* _Input records_
○ ○ ○ ○ ○

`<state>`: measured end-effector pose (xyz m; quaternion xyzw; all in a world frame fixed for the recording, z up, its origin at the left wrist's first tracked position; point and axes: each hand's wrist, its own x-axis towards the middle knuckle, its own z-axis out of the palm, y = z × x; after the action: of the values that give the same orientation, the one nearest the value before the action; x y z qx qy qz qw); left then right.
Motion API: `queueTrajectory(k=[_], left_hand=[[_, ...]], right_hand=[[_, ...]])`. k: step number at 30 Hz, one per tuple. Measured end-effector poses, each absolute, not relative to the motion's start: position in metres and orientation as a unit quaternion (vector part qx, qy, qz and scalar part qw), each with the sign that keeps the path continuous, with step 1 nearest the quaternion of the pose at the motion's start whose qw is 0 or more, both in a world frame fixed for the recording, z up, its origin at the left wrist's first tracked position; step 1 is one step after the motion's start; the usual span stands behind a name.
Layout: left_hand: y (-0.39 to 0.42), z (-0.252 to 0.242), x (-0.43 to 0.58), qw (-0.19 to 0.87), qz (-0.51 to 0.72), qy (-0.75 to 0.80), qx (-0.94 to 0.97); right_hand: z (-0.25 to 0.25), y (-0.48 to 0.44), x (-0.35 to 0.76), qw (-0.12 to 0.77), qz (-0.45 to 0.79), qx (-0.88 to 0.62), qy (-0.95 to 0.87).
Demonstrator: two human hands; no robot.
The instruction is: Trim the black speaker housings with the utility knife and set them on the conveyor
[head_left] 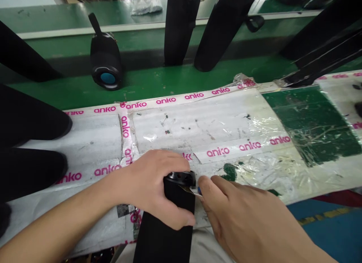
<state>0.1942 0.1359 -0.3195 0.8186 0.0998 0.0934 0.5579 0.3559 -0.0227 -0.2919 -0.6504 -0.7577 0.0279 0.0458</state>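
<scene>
My left hand (154, 185) is wrapped round the upper end of a black fabric-covered cylinder (166, 233) that stands tilted toward me, its black plastic end cap (181, 177) showing just past my fingers. My right hand (240, 221) is closed in a pinch on a small thin blade-like tool (195, 192), whose tip touches the cylinder just under the cap. Both hands work above a white padded mat (198, 120) taped down with pink "anko" tape.
A finished black speaker with a blue end and a strap (106, 63) lies on the green conveyor (158, 80). Several more black cylinders stand or lean behind (181, 27) and at the left (28, 123). A green cutting patch (308, 120) sits at the right.
</scene>
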Motion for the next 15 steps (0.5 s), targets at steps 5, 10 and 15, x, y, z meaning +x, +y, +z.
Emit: queueTrajectory(k=[5,10,15], left_hand=[[0.131,-0.318,0.194,0.543,0.085,0.136,0.824],[0.133,-0.314,0.195,0.556,0.047,0.157,0.815],[0.134,-0.311,0.194,0.543,0.048,0.151,0.825]], right_hand=[[-0.285,-0.017,0.360,0.037,0.035,-0.639,-0.768],[-0.278,-0.006,0.366,0.020,0.062,-0.604,-0.794],[-0.264,-0.007,0.373,-0.021,0.037,-0.570,-0.820]])
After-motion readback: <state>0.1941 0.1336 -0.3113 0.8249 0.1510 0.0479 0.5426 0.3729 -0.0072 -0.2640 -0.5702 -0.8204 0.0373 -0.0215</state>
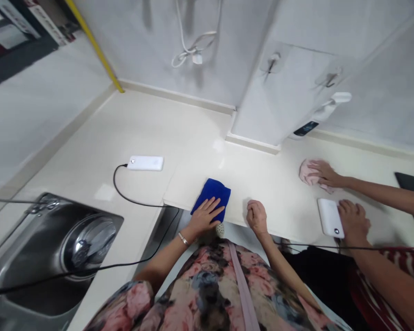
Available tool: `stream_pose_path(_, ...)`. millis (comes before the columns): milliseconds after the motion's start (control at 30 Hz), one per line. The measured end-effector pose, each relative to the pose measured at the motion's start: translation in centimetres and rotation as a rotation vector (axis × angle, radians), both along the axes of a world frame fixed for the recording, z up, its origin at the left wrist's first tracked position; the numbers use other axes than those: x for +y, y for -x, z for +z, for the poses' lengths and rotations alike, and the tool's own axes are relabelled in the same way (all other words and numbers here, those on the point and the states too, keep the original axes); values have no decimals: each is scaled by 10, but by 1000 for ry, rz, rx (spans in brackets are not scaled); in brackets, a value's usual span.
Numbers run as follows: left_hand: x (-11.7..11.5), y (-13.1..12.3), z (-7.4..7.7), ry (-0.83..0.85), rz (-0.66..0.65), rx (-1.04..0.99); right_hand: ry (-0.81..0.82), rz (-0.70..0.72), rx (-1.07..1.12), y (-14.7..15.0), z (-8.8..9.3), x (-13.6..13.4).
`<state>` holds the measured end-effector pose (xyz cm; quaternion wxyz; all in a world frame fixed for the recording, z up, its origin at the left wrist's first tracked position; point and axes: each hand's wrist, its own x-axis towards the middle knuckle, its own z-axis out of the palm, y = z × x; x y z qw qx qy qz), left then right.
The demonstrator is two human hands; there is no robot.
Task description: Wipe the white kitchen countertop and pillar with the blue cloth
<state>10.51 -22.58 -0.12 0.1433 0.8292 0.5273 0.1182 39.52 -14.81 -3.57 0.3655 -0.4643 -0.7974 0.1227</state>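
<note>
A blue microfiber cloth (212, 196) lay bunched on the cream stone counter (196, 138), right at its front edge. The person's left hand (205, 216) rested on it palm down, fingers open and slightly spread, pressing rather than gripping, with a silver bracelet (183, 238) on the wrist. The right hand (257, 217) held nothing. It sat on the bare counter near the same edge, a little apart from the cloth, with its fingers curled into a loose fist.

Farther right, a co-worker reached in from the side, a red striped sleeve (396, 259) on one arm. One of the co-worker's hands (324, 174) lay flat on a crumpled pink cloth (308, 174); the other (353, 222) stood just beside a white power bank (330, 218), seemingly touching it.

A second white power bank (145, 163) lay on the counter beyond the person's left hand, its black cable (131, 195) looping down past the front edge. To the left sat a stainless steel sink (55, 250), its round drain (89, 243) in view. Two adhesive wall hooks (272, 62) — small, pale — were stuck to the white wall (296, 92) above the counter's back edge.
</note>
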Motion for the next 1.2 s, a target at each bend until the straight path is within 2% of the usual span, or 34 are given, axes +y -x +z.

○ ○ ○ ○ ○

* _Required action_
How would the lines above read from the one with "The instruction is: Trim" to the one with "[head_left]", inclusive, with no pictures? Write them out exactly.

* _Solution to the exercise_
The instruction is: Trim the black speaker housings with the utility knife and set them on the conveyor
[head_left] 

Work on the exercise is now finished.